▼▼▼

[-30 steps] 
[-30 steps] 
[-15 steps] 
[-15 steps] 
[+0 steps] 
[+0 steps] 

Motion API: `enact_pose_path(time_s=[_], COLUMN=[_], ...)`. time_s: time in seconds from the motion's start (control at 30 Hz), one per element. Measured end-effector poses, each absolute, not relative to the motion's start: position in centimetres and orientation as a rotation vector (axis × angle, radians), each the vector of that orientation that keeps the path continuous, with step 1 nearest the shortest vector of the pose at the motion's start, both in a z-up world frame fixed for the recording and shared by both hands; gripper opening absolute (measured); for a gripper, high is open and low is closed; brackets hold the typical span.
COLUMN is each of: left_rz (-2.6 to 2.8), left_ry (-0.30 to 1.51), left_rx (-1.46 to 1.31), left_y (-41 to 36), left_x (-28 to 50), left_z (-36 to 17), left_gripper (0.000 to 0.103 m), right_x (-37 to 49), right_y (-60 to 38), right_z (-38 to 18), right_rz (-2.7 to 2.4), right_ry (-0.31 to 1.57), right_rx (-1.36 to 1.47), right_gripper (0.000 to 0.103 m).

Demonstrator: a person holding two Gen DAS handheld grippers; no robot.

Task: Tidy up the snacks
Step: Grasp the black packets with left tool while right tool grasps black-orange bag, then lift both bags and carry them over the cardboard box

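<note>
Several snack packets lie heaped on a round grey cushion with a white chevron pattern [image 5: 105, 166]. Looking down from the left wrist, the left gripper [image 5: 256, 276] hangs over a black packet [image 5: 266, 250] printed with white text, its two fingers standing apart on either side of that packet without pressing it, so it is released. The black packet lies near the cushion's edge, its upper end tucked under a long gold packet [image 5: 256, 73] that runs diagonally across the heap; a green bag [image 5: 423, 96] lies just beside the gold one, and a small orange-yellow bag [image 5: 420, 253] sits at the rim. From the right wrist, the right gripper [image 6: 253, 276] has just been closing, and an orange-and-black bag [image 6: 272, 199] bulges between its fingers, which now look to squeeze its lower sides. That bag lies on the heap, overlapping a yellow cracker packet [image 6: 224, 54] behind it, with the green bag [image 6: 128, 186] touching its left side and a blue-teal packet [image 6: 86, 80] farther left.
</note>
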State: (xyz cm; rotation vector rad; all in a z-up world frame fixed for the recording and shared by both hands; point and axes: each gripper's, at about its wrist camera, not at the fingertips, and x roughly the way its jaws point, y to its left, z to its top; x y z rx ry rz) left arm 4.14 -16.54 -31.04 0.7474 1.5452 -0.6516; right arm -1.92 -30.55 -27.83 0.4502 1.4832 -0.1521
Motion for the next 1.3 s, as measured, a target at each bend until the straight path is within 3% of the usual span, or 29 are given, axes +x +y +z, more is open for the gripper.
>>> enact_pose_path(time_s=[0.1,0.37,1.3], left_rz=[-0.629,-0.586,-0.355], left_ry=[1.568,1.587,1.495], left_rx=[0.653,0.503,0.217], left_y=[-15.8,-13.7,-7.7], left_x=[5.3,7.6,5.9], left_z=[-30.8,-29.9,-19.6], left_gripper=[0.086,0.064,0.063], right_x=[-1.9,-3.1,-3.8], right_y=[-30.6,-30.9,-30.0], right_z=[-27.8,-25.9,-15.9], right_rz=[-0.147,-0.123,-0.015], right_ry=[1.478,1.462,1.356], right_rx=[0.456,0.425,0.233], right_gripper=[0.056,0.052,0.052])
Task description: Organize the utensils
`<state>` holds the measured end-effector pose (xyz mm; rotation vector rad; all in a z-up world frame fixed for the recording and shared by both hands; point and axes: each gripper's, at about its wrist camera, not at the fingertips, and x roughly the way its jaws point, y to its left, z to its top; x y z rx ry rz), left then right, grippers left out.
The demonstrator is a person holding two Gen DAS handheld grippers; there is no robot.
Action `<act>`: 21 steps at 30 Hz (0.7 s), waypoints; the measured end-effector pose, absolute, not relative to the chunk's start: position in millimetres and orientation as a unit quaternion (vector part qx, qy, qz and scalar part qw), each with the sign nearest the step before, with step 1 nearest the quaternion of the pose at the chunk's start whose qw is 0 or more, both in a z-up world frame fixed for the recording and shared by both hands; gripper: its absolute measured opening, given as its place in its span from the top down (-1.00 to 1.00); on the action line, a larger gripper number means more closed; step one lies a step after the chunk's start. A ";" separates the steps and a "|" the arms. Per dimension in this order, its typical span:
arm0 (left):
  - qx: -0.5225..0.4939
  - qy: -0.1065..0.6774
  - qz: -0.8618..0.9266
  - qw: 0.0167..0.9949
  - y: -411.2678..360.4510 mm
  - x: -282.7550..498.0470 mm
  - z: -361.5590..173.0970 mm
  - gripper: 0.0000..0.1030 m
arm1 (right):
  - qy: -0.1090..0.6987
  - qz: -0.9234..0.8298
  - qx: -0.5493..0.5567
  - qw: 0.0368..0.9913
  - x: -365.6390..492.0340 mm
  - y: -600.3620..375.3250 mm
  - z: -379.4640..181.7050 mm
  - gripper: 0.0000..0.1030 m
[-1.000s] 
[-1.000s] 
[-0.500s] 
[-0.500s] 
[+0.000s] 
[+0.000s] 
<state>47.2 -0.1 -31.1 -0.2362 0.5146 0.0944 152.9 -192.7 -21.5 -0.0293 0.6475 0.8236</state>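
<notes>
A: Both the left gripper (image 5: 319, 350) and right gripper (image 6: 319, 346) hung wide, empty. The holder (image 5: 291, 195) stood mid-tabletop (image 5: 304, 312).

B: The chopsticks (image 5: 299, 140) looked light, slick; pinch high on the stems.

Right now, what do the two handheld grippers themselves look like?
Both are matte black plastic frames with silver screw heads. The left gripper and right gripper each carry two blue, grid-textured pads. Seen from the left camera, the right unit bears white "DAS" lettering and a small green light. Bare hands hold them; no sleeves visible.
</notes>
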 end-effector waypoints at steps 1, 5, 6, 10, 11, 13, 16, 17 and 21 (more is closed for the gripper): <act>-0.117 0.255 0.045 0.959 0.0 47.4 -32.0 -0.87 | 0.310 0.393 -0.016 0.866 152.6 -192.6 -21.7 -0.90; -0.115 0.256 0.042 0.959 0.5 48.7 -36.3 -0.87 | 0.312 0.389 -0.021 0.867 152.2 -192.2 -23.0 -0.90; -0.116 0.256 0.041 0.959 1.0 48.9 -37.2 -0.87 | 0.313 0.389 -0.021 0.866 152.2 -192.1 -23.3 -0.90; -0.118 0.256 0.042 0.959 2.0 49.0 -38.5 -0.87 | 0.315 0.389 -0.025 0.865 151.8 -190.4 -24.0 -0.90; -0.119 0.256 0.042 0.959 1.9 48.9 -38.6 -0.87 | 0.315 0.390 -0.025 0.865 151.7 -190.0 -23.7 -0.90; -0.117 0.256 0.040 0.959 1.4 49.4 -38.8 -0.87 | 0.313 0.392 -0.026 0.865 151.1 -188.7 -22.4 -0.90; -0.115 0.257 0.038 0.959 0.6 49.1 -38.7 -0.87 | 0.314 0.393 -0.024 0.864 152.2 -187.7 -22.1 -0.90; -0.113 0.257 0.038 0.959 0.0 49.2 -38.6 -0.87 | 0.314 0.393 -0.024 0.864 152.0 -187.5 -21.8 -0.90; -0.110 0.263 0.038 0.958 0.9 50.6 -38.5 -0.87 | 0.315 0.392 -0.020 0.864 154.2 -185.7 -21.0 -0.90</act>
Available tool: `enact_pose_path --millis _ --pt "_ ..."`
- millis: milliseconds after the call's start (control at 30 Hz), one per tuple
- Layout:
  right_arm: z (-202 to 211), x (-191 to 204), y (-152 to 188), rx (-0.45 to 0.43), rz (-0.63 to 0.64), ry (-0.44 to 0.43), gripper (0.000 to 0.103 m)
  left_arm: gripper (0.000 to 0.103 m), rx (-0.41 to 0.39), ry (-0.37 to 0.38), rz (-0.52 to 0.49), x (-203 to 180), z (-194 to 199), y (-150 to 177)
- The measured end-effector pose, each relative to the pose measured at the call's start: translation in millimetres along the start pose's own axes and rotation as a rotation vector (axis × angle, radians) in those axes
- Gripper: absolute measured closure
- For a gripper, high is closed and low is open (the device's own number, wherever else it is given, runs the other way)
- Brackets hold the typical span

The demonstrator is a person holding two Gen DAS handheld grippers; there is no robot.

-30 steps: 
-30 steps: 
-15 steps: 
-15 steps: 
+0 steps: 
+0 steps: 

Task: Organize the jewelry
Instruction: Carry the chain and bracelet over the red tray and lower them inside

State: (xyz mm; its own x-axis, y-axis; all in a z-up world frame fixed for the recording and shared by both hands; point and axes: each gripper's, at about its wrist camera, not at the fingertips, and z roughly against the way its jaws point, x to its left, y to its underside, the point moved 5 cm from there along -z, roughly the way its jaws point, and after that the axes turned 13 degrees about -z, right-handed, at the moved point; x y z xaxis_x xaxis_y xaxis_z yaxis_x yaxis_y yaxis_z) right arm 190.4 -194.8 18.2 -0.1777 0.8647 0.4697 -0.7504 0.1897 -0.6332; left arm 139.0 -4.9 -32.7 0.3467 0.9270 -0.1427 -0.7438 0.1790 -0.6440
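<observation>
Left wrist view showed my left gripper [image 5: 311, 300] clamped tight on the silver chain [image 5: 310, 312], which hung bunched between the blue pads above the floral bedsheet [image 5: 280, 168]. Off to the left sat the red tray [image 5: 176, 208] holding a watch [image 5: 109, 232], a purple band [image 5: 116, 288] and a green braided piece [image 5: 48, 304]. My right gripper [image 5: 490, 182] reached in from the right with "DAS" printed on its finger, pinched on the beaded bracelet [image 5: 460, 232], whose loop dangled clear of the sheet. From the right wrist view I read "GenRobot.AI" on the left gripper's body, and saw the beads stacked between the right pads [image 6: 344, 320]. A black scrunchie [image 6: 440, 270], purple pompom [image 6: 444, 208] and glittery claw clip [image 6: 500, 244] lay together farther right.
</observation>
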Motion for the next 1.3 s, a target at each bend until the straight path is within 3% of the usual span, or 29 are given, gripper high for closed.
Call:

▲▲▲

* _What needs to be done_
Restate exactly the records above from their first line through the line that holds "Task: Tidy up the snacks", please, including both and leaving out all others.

* _Answer to this task_
[-30 steps] 
[-30 steps] 
[-15 steps] 
[-15 steps] 
[+0 steps] 
[+0 steps] 

Motion API: `enact_pose_path(time_s=[_], COLUMN=[_], ...)`. time_s: time in seconds from the motion's start (control at 30 Hz), one per element. Measured end-effector poses, each absolute, not relative to the motion's start: position in centimetres and orientation as a rotation vector (axis × angle, radians), each the vector of that orientation that keeps the path continuous, with step 1 nearest the shortest vector of the pose at the motion's start, both in a z-up world frame fixed for the recording and shared by both hands; gripper opening absolute (measured); for a gripper, high is open and low is closed; brackets hold the typical span.
COLUMN is each of: left_rz (-2.6 to 2.8), left_ry (-0.30 to 1.51), left_rx (-1.46 to 1.31), left_y (-41 to 36), left_x (-28 to 50), left_z (-36 to 17), left_gripper (0.000 to 0.103 m), right_x (-37 to 49), right_y (-60 to 38), right_z (-38 to 18), right_rz (-2.7 to 2.4), right_ry (-0.31 to 1.57), right_rx (-1.36 to 1.47), right_gripper (0.000 to 0.103 m).

Demonstrator: a person holding two Gen DAS handheld grippers; no robot.

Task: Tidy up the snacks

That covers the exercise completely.